In mid 2007, as a way to promote the revamping of the American health care system, several large employers joined with AARP and other consumer groups and with the four primary care physician organizations to organize the Patient-Centered Primary Care Collaborative. The goal of this group is to promote the PCMH as a most effective tool for improving health care quality for the patient and reducing costs for both the payers and the patients.
Recognizing a PCMH
Physician practices go through a voluntary recognition process by an appropriate non-governmental entity to demonstrate that they have the capabilities to provide patient centered services consistent with the medical home model.
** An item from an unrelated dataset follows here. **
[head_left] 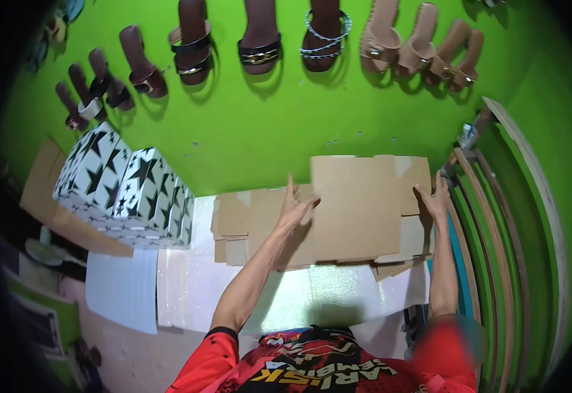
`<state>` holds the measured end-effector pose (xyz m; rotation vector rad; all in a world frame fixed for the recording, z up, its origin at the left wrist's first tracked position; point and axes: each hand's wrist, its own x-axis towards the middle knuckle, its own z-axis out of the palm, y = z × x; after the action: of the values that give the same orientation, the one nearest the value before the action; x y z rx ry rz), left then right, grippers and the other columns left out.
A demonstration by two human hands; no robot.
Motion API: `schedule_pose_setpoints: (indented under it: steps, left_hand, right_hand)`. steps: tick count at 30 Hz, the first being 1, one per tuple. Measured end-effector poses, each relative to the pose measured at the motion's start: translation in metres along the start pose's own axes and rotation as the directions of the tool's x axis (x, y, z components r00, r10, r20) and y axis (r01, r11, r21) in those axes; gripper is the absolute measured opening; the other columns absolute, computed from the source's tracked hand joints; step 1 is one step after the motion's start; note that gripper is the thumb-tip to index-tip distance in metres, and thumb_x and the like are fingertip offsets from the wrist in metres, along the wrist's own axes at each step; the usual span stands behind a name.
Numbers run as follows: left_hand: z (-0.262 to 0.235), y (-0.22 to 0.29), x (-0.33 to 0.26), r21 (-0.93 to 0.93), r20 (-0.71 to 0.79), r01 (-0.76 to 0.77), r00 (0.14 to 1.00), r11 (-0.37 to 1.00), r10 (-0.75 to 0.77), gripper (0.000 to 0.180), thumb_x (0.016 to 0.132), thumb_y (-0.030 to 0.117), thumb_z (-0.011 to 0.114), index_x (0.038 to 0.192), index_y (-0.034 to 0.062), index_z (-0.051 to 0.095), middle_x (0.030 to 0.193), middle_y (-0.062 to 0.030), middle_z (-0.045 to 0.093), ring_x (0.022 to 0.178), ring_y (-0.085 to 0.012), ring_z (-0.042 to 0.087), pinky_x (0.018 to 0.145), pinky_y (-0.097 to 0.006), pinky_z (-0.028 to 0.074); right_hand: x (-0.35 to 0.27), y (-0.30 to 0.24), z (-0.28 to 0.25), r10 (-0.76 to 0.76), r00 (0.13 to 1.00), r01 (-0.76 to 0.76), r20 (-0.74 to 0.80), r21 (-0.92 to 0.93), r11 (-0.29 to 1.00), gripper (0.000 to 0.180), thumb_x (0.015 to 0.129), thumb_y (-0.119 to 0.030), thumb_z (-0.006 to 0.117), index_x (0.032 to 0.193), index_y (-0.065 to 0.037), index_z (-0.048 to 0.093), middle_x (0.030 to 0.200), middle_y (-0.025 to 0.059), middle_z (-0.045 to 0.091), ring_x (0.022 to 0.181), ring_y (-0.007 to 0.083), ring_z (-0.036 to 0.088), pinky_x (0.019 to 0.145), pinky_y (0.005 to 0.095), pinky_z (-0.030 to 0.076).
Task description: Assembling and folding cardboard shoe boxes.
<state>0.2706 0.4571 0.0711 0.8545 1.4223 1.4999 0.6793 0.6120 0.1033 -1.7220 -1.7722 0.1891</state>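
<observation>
A flattened brown cardboard box [354, 209] is between my two hands, raised a little over other flat cardboard. My left hand [295, 209] is at its left edge, thumb against the board and index finger pointing up; its other fingers are partly hidden. At the right edge, my right hand [436, 198] has its thumb over the cardboard and its index finger stretched upward. Under and to the left of this piece lie several more flat brown cardboard pieces [266, 206], overlapping on a shiny white surface [286, 295].
White boxes with black stars [143, 180] stand stacked at the left. Sandals [259, 46] hang in a row on the green wall [259, 124]. Long wooden strips [492, 229] lean along the right side. A pale blue sheet [122, 288] hangs at the front left.
</observation>
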Motion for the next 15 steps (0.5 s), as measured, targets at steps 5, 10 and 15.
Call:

The National Committee on Quality Assurance, for example, has worked with the primary care physician groups to develop a multi-tiered recognition process. The Patient-Centered Primary Care Collaborative is working with the insurance industry and federal agencies and Congress to provide these recognized PCMH practices with appropriate compensation.
How Are Physicians Compensated Under the PCMH Model?
The PCMH appropriately recognizes the added value provided to patients who have a patient-centered medical home. The payment structure should:
- Reflect the value of physician and non-physician staff work that falls outside of the face-to-face visit associated with patient-centered care management.
- Pay for services associated with coordination of care both within a given practice and between consultants, ancillary providers, and community resources.
- Support adoption and use of health information technology for quality improvement.
- Support provision of enhanced communication access such as secure e-mail and telephone consultation.
- Recognize the value of physician work associated with remote monitoring of clinical data using technology.
- Allow for separate fee-for-service payments for face-to-face visits. (Payments for care management services that fall outside of the face-to-face visit, as described above, should not result in a reduction in the payments for face-to-face visits.)
- Recognize case mix differences in the patient population being treated within the practice.
- Allow physicians to share in savings from reduced hospitalizations associated with physician-guided care management in the office setting.
- Allow for additional payments for achieving measurable and continuous quality improvements.
A focal point of the PCMH is that payment does not depend on expensive and time-consuming face-to-face visits. The team approach with online care and group visits create efficiencies that should lower the cost of care for most patients while affording physicians more time to provide the quality care their patients and payers deserve.
Why Is the PCMH Model Important?
The U.S. health care system currently produces poorer health outcomes at much greater costs than do the health systems of other industrialized nations. Payers and patients alike are looking for better value in health care and desire better quality at lower cost. A recent report, Financing the New Model of Family Medicine (2004), estimates that if every American had a medical home, health care costs would likely decrease by 5.6 percent, resulting in national savings of $67 billion dollars per year, with an improvement in the quality of the health care provided.